1.Non permettono che i loro beni siano occupati da nessuno e se c'è una piccola contesa sul limite dei territori corrono qua e là alla ricerca di pietre e armi; permettono che altri entrino nella loro vita, anzi in realtà essi stessi introducono anche i futuri possessori di essa. Non si trova nessuno che voglia dividere il suo denaro; a quanti ciascuno distribuisce la vita! Sono avari nel tenere stretto il patrimonio, appena si è arrivati alla perdita del tempo, sono generosissimi in questo, di cui è rispettabile solo l'avidità. Prendiamo pertanto uno dalla folla dei vecchi
2. "Vediamo che tu sei arrivato al momento estremo della vita umana, hai cent'anni o anche di più; orsù, richiama la tua vita a fare i conti. Pensa quanto di questo tempo ha sottratto il creditore, quanto l'amante, quanto il patrono, quanto il cliente, quanto il contenzioso con la moglie, quanto la punizione dei servi, quanto il correre qua e là per la città incalzato dai doveri. Aggiungi le malattie che ti sei procurato, aggiungi anche quello che ti è rimasto senza essere utilizzato; vedrai che tu hai meno anni di quelli che conti.

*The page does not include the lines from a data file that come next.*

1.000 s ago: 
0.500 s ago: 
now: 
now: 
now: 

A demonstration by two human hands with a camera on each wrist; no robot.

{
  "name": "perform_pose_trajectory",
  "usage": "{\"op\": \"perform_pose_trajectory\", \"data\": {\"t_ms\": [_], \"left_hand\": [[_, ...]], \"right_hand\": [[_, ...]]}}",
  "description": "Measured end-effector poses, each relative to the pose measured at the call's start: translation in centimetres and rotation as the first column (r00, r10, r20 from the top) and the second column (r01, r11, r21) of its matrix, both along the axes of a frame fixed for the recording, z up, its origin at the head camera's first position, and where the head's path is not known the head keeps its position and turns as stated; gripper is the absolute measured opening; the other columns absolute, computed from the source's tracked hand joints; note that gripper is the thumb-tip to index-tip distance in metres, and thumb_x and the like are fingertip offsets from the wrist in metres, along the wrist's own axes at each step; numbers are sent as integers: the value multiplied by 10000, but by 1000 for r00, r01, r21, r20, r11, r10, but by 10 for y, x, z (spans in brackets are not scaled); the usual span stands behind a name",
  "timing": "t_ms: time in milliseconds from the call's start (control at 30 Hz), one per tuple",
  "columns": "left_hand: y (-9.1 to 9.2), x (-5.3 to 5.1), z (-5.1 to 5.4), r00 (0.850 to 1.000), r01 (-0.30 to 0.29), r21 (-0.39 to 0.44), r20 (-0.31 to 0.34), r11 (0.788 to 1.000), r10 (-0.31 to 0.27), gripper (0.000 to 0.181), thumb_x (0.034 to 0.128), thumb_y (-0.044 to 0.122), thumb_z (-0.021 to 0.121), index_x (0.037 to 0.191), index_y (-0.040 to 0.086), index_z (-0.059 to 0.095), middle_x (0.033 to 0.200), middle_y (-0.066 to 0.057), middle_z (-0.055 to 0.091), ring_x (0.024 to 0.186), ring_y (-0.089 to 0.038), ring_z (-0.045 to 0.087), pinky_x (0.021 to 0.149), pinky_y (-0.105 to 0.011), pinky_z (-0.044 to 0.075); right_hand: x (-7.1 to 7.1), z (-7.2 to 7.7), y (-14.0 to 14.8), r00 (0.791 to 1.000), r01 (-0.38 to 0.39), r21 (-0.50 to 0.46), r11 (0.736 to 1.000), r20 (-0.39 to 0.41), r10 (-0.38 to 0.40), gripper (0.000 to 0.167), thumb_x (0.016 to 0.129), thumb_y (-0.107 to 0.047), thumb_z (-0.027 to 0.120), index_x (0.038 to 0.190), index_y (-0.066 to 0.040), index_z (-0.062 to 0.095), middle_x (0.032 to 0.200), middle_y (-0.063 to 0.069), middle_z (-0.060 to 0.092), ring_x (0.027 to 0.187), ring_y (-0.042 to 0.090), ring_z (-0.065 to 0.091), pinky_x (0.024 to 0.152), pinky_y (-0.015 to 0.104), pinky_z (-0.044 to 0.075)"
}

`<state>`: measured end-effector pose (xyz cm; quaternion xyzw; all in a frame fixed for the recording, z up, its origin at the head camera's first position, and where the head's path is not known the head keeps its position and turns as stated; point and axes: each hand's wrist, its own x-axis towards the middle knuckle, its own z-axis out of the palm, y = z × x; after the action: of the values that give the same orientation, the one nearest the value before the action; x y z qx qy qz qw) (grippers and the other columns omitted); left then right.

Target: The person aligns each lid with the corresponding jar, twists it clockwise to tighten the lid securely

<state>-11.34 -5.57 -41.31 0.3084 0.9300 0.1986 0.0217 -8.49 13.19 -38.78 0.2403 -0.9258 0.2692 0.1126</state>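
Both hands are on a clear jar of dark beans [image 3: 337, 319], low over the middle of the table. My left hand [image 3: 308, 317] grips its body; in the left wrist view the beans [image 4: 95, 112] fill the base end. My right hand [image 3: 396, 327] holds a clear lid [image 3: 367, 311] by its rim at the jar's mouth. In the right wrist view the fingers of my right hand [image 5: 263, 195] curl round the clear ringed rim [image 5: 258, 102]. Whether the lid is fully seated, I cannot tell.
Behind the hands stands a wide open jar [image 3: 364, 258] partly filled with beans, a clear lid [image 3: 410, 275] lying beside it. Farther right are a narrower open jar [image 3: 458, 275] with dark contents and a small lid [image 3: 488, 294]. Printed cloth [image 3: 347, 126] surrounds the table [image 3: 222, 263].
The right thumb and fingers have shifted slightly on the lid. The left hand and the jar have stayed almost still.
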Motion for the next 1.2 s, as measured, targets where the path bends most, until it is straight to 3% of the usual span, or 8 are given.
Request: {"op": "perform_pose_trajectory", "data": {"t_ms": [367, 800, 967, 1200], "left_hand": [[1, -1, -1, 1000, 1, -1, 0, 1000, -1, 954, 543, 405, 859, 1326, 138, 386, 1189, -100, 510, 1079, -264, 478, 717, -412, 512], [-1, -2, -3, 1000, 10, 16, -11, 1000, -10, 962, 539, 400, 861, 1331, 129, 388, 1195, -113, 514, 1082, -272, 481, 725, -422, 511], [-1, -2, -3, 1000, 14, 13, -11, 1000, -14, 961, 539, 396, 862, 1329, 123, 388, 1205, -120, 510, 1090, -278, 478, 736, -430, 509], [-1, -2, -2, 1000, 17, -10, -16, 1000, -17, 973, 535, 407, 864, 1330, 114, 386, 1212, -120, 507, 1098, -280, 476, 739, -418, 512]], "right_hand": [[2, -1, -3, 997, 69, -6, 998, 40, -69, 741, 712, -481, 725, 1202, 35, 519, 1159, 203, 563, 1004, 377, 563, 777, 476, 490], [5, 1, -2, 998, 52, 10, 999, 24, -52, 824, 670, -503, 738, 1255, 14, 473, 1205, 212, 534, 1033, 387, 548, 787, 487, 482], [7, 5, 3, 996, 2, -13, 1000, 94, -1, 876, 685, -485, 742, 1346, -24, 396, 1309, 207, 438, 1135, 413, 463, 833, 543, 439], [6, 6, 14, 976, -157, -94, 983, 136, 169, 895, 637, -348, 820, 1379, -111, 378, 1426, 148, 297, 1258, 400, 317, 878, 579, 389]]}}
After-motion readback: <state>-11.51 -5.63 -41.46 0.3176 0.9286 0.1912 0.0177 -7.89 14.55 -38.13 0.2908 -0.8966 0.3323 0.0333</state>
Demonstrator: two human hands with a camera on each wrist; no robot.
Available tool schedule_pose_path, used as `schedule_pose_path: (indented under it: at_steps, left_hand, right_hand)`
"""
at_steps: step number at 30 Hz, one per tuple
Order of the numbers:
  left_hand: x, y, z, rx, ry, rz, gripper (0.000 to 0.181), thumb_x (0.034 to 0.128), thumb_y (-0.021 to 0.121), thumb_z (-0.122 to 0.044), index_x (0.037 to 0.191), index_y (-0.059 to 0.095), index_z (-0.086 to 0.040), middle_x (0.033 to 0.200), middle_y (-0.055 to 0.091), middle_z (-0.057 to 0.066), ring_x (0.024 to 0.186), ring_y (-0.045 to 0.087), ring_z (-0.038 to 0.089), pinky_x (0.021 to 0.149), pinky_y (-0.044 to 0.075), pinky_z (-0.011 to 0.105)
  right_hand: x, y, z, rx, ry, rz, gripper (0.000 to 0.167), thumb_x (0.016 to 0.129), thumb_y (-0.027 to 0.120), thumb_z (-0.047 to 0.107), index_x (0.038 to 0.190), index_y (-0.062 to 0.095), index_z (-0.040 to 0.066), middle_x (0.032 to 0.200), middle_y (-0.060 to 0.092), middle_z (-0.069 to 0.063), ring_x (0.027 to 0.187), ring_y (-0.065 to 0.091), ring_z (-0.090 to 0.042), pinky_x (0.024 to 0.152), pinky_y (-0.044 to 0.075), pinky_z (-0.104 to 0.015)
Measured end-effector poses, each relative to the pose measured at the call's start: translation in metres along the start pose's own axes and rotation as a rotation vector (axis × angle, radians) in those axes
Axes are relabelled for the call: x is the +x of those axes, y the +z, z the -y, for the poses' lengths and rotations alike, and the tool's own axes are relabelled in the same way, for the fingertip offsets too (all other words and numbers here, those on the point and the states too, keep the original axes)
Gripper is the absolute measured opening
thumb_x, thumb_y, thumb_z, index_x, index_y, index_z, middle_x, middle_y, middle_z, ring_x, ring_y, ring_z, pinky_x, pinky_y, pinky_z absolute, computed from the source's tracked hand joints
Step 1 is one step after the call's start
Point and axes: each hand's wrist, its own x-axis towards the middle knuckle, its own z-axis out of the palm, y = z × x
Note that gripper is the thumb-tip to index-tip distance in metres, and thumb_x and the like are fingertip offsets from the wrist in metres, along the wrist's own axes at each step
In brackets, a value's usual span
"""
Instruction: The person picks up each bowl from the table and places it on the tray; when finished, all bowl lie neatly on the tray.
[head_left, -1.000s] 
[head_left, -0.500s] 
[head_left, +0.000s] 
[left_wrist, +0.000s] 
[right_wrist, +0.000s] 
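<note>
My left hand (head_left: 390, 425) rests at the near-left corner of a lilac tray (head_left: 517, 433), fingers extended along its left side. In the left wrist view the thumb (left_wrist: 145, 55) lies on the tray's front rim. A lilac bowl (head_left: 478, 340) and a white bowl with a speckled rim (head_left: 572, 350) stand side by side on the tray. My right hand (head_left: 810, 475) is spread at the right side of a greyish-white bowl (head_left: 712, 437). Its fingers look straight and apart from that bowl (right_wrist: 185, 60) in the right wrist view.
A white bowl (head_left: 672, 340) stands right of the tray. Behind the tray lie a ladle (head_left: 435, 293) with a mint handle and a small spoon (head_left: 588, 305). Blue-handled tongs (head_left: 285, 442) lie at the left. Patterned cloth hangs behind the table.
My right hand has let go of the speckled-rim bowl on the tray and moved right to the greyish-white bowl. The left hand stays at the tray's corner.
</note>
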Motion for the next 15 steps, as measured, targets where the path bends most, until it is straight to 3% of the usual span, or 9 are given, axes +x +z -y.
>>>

3. Richiama il tuo ricordo, quando sei stato sicuro della tua decisione, quanti giorni sono finiti come avevi deciso, quando hai avuto disponibilità di te, quando il volto è rimasto nel suo stato, quando l'animo è stato intrepido, che cosa per te tu abbia realmente fatto di lavoro in un tempo così lungo, quanti abbiano depredato la tua vita, non accorgendoti di cosa perdevi, quanto abbia tolto il vano dolore, la stolta gioia, un avido desiderio, una piacevole discussione, quanto poco di tuo sia rimasto a te; capirai che muori prematuro". Dunque qual è il motivo? Vivete come se foste destinati a vivere per sempre, non vi viene in mente la vostra fragilità, non considerate quanto tempo sia già passato; perdete come da una riserva piena e abbondante, mentre forse quello stesso giorno, che è donato o a qualche uomo o a qualche affare, è l'ultimo. Temete tutte le cose come i mortali, desiderate tutte le cose come gli immortali. Sentirai parecchi dire "Dopo i 50 anni mi ritirerò all'[i]otium[/i] al sessantesimo mi congederò dagli impegni". Chi infine prendi come garante di una vita piuttosto lunga? Chi permetterà che queste cose vadano come decidi? Non ti vergogni di riservare a te gli avanzi della vita e destinare alla retta riflessione quel solo tempo che non si può dedicare a nessun'azione? Quanto tardi è cominciare a vivere allora, quando si deve smettere! Quale tanto stolta dimenticanza della condizione mortale (è) rimandare a 50 e 60 anni le buone decisioni e quindi volere incominciare la vita da dove pochi l'hanno protratta?